• Records from a data collection:

··········

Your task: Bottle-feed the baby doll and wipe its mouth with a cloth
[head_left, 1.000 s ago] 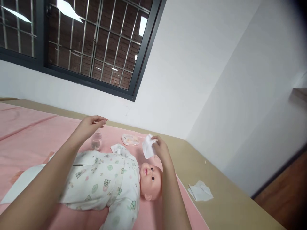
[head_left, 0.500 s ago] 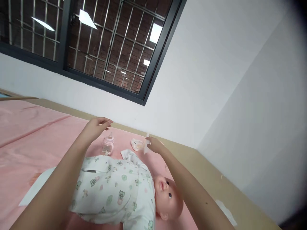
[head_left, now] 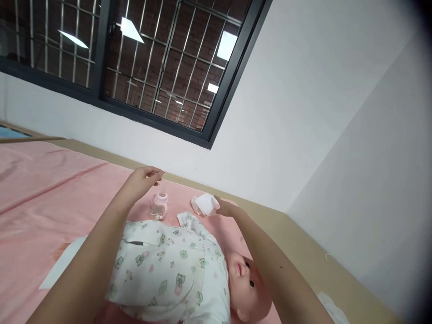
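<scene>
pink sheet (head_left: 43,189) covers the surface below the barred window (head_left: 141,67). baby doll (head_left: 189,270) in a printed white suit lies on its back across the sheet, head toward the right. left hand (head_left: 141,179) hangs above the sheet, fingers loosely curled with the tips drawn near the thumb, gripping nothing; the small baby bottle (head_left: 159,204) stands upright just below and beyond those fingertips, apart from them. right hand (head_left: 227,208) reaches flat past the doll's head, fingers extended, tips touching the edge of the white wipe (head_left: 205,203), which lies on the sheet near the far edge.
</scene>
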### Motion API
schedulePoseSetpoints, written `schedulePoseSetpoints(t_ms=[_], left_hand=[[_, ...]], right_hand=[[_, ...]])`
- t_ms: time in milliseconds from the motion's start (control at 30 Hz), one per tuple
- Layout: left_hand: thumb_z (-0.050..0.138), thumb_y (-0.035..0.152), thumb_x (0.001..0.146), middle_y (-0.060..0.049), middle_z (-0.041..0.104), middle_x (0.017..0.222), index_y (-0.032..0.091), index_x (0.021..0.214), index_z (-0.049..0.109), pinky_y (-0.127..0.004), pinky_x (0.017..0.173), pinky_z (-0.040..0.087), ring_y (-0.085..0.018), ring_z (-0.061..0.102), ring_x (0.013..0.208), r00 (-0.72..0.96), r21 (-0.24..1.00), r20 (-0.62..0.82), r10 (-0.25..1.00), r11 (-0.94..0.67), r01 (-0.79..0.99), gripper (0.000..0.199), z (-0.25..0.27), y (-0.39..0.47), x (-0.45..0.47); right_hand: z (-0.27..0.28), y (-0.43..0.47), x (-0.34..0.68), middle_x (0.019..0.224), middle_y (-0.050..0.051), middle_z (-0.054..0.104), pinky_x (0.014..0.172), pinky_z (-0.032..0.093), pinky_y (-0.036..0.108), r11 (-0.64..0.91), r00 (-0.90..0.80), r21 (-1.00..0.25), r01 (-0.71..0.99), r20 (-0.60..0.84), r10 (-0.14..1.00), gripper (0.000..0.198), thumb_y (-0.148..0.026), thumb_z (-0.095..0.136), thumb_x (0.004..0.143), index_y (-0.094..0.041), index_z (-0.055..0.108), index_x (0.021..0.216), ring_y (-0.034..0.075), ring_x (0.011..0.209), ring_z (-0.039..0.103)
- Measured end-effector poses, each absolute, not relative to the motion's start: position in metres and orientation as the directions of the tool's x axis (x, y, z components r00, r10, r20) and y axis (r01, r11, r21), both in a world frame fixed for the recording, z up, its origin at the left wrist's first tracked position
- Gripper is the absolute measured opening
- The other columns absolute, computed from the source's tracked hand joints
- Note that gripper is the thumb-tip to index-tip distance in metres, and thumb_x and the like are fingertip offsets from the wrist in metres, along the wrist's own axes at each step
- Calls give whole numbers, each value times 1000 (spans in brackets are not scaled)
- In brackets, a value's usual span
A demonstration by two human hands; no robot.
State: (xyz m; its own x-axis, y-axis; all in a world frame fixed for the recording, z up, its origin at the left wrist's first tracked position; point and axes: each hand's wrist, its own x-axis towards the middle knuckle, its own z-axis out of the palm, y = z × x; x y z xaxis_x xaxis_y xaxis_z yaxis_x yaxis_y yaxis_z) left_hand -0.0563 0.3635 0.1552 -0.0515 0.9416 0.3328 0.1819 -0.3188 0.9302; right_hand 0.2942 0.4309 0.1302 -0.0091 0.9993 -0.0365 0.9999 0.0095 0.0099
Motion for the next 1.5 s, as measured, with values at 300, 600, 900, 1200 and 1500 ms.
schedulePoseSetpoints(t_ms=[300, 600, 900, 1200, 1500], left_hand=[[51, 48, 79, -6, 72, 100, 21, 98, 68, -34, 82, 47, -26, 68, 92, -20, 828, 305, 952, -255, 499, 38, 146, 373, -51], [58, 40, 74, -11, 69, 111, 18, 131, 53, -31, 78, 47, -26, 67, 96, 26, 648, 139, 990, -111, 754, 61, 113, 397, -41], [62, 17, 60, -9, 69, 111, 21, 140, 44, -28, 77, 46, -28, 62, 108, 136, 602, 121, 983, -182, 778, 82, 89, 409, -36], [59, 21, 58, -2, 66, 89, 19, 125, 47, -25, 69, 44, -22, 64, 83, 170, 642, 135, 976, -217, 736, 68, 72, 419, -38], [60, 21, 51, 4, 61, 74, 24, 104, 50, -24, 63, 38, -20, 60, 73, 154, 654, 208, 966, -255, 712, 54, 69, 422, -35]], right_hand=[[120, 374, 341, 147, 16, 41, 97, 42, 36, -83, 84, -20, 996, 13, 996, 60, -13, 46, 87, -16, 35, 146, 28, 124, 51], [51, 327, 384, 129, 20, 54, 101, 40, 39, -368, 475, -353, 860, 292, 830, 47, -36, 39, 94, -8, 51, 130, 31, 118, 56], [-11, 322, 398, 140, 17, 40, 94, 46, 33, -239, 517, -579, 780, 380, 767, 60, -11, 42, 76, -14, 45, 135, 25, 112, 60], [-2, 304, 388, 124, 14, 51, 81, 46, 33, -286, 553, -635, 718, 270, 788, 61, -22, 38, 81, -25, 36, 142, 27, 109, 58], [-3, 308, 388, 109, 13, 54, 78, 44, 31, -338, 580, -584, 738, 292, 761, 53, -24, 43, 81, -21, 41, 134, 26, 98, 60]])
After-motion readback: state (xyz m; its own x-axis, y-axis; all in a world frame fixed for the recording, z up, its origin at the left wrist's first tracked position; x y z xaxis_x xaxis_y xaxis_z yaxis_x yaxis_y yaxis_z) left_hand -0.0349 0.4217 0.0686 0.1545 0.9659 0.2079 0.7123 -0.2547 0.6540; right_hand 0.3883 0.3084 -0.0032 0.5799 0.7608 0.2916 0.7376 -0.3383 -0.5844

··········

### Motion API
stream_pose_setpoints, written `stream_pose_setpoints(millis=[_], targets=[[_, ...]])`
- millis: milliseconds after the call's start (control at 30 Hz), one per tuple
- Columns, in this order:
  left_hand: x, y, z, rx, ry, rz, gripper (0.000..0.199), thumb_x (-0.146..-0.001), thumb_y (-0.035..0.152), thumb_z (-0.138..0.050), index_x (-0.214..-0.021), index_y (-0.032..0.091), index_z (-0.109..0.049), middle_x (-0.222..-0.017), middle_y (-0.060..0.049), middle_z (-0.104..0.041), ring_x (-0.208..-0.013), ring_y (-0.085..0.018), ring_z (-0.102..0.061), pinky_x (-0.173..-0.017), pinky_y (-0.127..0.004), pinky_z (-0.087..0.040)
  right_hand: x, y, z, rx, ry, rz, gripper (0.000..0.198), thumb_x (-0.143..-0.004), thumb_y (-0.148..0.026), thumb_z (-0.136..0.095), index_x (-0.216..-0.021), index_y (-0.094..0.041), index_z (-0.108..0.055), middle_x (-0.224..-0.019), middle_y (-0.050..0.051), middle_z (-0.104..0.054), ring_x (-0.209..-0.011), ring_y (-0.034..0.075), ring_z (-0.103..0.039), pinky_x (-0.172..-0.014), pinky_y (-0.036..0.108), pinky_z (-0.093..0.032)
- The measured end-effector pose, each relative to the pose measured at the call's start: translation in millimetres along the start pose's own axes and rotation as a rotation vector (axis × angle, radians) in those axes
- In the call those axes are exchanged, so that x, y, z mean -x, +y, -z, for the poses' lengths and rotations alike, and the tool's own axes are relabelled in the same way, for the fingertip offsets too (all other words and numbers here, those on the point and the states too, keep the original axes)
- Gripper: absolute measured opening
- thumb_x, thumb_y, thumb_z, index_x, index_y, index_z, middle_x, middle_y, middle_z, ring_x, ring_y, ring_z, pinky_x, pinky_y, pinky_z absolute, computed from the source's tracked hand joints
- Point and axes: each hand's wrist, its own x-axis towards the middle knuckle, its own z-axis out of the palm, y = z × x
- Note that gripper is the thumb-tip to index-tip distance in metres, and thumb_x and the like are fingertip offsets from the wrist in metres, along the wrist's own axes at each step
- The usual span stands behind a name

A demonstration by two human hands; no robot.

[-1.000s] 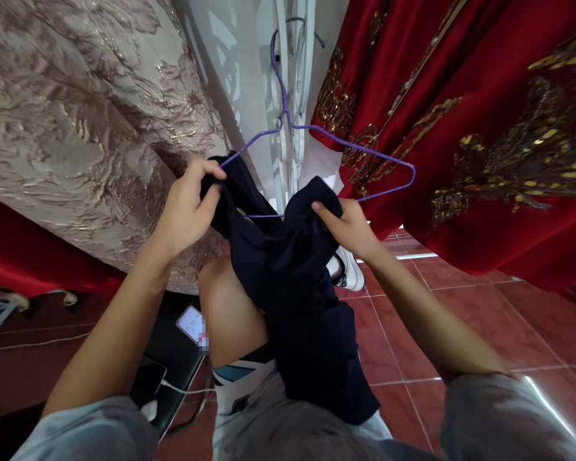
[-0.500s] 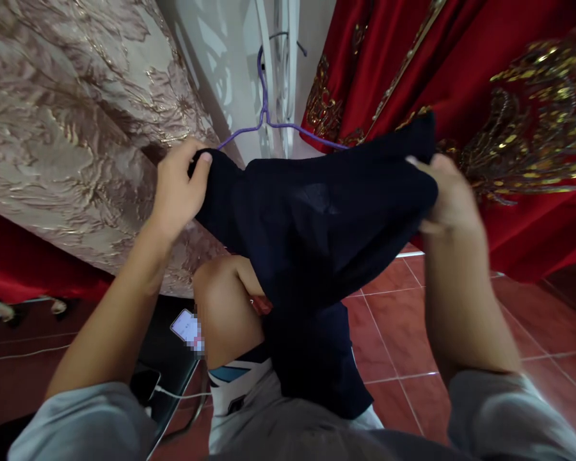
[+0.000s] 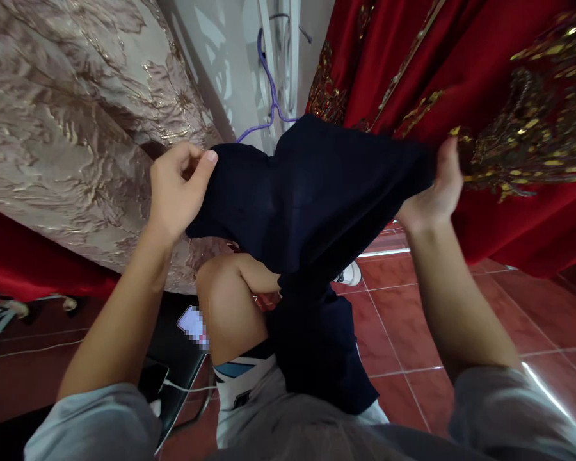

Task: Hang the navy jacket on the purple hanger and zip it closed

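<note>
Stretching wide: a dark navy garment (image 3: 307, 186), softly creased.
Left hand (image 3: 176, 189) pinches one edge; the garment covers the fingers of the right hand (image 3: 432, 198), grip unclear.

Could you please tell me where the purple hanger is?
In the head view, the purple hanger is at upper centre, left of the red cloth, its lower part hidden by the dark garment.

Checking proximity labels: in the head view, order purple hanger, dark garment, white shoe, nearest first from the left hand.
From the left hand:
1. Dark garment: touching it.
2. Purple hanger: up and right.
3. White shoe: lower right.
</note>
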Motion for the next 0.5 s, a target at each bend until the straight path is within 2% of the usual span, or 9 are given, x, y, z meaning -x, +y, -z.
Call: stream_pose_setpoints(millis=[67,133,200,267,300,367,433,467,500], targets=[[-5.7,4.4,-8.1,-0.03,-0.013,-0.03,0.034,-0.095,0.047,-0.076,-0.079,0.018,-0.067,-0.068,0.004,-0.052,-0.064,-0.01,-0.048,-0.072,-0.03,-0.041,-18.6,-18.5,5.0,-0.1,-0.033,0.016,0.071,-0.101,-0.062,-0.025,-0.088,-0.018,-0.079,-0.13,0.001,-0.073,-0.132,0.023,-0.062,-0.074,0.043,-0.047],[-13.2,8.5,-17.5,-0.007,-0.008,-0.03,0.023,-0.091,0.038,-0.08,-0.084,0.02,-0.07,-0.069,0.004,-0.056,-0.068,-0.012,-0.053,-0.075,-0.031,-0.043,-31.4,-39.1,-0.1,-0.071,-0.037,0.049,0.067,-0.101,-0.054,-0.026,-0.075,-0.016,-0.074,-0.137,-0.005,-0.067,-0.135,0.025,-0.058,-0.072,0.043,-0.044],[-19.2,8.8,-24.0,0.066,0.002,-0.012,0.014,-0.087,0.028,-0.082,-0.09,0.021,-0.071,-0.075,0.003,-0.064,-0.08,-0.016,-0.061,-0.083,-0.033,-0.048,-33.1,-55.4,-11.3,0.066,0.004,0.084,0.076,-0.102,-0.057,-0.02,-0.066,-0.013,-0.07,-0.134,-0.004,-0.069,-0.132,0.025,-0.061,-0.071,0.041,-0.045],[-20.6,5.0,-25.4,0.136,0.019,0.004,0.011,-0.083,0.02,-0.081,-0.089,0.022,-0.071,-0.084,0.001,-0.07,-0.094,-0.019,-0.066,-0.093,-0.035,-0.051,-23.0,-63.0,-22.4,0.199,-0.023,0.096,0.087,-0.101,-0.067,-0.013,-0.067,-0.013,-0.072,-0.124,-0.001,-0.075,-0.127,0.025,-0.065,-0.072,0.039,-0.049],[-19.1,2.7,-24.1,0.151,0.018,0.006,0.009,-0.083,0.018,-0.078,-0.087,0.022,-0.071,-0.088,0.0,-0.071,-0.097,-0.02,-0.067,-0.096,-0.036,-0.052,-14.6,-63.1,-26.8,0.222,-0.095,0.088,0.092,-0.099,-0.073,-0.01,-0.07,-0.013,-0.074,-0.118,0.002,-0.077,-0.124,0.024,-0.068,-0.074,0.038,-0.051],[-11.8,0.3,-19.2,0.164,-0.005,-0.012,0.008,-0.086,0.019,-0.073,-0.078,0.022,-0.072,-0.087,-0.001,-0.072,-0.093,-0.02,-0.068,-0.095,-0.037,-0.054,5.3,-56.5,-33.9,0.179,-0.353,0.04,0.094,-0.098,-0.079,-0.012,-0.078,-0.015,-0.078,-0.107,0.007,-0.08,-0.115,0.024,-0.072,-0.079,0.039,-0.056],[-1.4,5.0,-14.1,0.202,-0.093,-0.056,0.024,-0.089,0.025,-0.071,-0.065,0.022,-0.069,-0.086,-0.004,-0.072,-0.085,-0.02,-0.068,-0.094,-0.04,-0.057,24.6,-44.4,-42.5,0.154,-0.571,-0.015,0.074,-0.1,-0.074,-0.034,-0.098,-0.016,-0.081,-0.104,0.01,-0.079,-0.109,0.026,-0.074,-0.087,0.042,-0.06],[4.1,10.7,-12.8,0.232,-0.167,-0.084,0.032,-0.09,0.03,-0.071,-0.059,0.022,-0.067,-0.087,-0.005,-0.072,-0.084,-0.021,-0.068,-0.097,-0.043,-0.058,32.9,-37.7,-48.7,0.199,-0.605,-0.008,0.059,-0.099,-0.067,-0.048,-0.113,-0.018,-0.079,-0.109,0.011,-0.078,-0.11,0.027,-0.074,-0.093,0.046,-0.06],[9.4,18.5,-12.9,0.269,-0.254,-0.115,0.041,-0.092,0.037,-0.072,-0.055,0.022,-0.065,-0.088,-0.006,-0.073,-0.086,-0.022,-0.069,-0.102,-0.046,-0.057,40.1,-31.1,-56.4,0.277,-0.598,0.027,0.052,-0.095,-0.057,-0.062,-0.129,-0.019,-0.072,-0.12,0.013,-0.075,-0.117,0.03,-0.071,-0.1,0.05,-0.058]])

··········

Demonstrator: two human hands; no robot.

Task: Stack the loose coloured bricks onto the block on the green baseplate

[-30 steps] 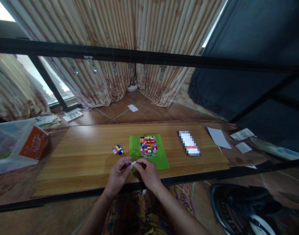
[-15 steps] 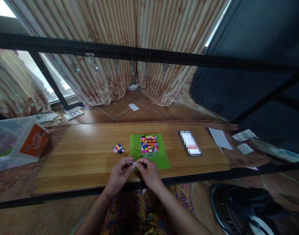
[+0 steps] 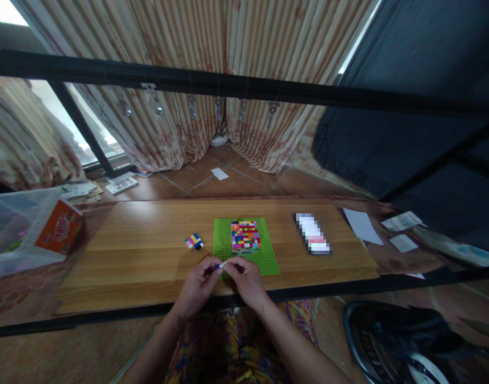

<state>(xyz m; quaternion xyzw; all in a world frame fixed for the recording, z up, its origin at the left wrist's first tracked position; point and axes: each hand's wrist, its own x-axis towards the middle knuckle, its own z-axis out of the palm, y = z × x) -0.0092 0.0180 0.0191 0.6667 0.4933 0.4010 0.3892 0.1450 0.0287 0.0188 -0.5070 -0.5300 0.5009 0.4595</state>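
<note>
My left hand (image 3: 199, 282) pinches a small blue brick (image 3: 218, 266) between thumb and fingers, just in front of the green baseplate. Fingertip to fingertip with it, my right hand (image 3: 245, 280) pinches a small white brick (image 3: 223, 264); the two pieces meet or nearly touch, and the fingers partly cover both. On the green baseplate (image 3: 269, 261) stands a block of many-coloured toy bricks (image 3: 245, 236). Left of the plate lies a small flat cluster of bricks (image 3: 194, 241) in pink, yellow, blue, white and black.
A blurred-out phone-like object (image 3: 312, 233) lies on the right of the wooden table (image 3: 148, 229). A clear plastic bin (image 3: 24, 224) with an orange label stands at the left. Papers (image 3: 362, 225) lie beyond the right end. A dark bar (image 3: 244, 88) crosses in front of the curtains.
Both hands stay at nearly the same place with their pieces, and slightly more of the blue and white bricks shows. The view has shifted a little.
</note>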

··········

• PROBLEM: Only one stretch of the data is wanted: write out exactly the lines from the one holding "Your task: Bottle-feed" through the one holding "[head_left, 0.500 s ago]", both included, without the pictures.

• SOLUTION FOR THIS TASK:
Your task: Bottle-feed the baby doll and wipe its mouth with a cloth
[head_left, 1.000 s ago] 
[head_left, 0.500 s ago] 

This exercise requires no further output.